Tra le settantasette scuole italiane aderenti, delle quali unidici lombarde, lo Sraffa-Marazzi ha rappresentato la provincia di Cremona, attraverso la presenza della dirigente Roberta Di Paolantonio e dei docenti della sede associata Marazzi, Ernesto Barra e Angela Bortolotti, i quali a loro volta approfondiranno le tematiche che interessano la neocostiuita rete nazionale, in maniera da diventare essi stessi formatori per i colleghi.

Un momento estremamente importante per la scuola e l’indirizzo manutenzione e assistenza tecnica, attivo presso la sede di via Inzoli, perché con questa adesione, tutti gli indirizzi professionali dell’Istituto Sraffa-Marazzi risultano inseriti nelle reti nazionali. Tra gli obiettivi della ‘rete Mat’, la condivisione di buone pratiche per la didattica e l’orientamento; le relazioni stabili con le associazioni di categoria rappresentative delle aziende del settore; la formulazione di proposte al Ministero dell’Istruzione e alle regioni; la promozione di attività formative. Le funzioni di scuola capofila a livello nazionale sono svolte dall’IPIA “Cesare Pesenti” di Bergamo, che svolge per il momento anche il ruolo di capofila per la Lombardia. Alla rete partecipano come partner scientifici università, enti o istituti di ricerca, associazioni professionali, aziende del settore manifatturiero e agenzie formative, che abbiano l’interesse di promuovere l’istruzione professionale e i rapporti fra questa e il settore manifatturiero.
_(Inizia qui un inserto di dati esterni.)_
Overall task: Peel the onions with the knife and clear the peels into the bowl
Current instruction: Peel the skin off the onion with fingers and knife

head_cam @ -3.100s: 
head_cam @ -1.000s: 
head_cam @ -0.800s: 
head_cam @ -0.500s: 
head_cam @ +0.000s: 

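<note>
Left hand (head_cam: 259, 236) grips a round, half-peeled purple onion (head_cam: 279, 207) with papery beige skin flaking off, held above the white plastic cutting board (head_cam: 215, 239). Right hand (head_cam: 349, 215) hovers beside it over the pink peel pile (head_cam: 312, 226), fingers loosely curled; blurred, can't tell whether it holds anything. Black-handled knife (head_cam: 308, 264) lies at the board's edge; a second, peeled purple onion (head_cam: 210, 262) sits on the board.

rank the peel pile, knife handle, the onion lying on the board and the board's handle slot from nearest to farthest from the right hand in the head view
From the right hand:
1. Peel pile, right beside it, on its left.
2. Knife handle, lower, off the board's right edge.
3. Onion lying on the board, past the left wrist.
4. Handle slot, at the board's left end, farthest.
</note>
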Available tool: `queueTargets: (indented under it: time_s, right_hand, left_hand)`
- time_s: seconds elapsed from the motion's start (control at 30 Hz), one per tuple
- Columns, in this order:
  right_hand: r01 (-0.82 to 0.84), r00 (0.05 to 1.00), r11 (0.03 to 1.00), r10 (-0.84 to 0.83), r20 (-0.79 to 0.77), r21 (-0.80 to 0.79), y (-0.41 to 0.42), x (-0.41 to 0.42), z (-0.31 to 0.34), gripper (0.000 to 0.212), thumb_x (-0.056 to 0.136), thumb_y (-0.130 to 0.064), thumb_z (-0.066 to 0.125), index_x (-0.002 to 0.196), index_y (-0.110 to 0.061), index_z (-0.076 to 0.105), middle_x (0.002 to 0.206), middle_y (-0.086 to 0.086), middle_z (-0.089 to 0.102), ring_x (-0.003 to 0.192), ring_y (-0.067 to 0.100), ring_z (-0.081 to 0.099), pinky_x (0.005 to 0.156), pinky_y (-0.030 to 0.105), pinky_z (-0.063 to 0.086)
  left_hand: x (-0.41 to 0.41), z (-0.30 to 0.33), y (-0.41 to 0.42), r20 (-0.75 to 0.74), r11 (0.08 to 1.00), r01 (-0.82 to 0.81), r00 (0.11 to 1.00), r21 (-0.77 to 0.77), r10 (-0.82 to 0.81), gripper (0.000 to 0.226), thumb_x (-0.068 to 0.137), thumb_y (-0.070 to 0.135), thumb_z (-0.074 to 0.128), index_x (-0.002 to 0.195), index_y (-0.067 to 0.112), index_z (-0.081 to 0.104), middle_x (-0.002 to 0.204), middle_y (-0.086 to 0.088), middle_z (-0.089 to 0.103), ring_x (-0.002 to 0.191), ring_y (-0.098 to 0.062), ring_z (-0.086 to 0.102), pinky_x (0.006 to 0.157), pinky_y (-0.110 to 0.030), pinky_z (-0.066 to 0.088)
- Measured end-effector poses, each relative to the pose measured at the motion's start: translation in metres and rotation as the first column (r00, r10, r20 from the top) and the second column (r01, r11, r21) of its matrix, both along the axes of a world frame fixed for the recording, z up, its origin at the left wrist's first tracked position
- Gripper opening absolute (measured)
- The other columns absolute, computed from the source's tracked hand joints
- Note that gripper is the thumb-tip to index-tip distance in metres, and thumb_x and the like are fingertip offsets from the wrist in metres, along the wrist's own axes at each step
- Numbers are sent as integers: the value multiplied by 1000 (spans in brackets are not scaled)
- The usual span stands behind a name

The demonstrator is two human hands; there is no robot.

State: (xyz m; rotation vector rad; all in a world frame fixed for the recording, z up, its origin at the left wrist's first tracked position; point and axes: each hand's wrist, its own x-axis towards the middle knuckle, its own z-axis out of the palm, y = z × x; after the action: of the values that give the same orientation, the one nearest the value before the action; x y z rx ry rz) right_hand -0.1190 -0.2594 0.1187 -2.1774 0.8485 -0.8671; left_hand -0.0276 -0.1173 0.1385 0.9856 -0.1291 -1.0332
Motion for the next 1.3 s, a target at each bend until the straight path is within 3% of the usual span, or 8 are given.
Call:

 “La rete – comenta con soddisfazione la dirigente scolastica Roberta Di Paolantonio – serve per affontare in maniera coordinata la riforma del 2017, per dare all’indirizzo manutenzione e assistenza tecnica, una svolta innovativa. A Roma si è parlato del futuro di quest’indirizzo, delle sperimentazioni che possono essere attivate a seconda del profilo in uscita, in grado di rispondere al meglio alle richieste che il mondo produttivo del territorio evidenzia. In particolare, i profili di manutentore meccatronico, per il quale nelle prossime settimane si approfondiranno piani di studio e organizzazione interna per una eventuale sperimentazione nei prossimi anni”.

“L’indirizzo Mat attivato da anni al Marazzi – aggiunge la dirigente – è particolarmente importante per il tasso di occupazione in uscita che fa registrare. Dato che deve essere supportato dal dialogo con le aziende di questo territorio”. E proprio per questo, come già in essere per gli altri indirizzi della scuola, a breve verrà costituito un comitato tecnico-scientifico del settore Mat, per coinvolgere il territorio e le aziende più significative del settore, con le quali già da anni al Marazzi esistono delle piattaforme di collaborazione consolidata. Per queste ragioni, il dipartimento delle discipline dell’area manutenzione e assistenza tecnica, affronterà nei dettagli il quadro orario, al fine di indirizzare la formazione dei ragazzi verso l’acquisizione di quelle competenze richieste dai profili in uscita, collegati ai codici Ateco delle aziende del territorio. “Vogliamo avviare dei percorsi di qualità – conclude la dirigente – basati su serietà ed affidabilità del servizio erogato, attraverso il legame con il mondo produttivo locale”.